一道呼喊吓了两人一跳,寻声望去,只见一名内侍模样的男子策马奔到敏汐身边,高声说道:“传皇上口谕,行刑之日推迟,将前朝太子杨忆琛押回!”
敏汐脸色大变,问:“这……这是真的吗?
“是的!“
“该死的,”敏汐低声骂了一句,又高声喊道:“撤!”
行刑队伍开始往回撤,百姓们扫兴的离开。
“听见了吗?行刑日推迟了!太子或许还有的救,我们先回去从长计议,好不好?走吧!”
如失去魂魄般的寂雪被辰沐拉走了。
******
晚上,一顶小轿停在信王府前。小轿刚落地,轿中的人就冲出来,气急败坏地闯入王府。
“杨敏汐!”那人尖叫道:“你给我滚出来!”
“谁呀?”杨敏汐慢悠悠地从大厅走出来,眼角瞟眼来人,“哟,是茗贵妃呀?”
来人正是已册封为贵妃的东茗。
“哼,杨敏汐,你好狠啊!真是没人性!”东茗指着敏汐大骂,眼中憎愤的火焰似乎要将面前这个连手足都要残杀的女子烧成灰烬。
“我又哪点惹到你了?”敏汐装作一副无辜的模样。
“你还装不知道吗?忆琛是你的哥哥,你竟然忍心看着他死?幸好东莫告诉我,否则我还蒙在鼓里呢!”
“原来今天皇上突然下旨延迟行刑是你搞的鬼!”敏汐脸色一沉,横眼一瞪东茗,“我早该猜到是你,我都忘了你曾经那么的爱着忆琛。

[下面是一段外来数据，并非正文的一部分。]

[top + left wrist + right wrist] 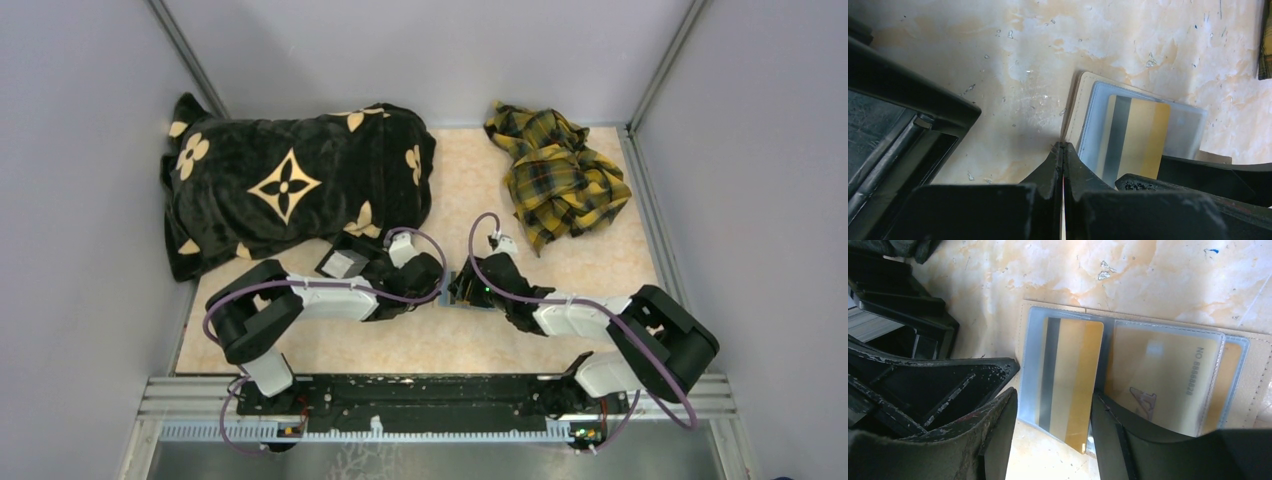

可惜他没要你,娶了章台御史的女儿,你却还帮他?真是大量啊!”
“是,是我向皇上求的情,说我想在表哥死之前和他说些话儿!”东茗边说边恶狠狠地回瞪着敏汐,对以前和忆琛之间的事只字不提,“你为什么非要至忆琛于死地?他哪点亏欠你了?”
“你懂什么?我高兴这样!你有本事求皇上免了忆琛的死罪啊?用你的美色去求啊!”敏汐咄咄逼人的冲东茗叫道。
“啪”!
东茗忍无可忍地抽了敏汐一巴掌。
“告诉你,我会报复你的!我东茗也不是好欺负的!杨敏汐,走着瞧……”
东茗话音未落,就挨了敏汐的一巴掌。
“你竟敢打我?要知道我现在是你的庶母!可不是你的表妹!”东茗捂着生疼的脸颊,怒吼道。
“那又如何呢?你也说了,你是我的庶母,古往今来有谁会把一个庶母放在眼里呢?”敏汐挑衅地看着东茗。
“好,你说的!记住,别后悔!”东茗指着敏汐的鼻子,怒眼瞪着,恶狠狠地叫道。
东茗用力跺着脚向府外走去,引得信王府的奴婢们一阵窃笑。
“哼!”敏汐不以为然地回到屋里。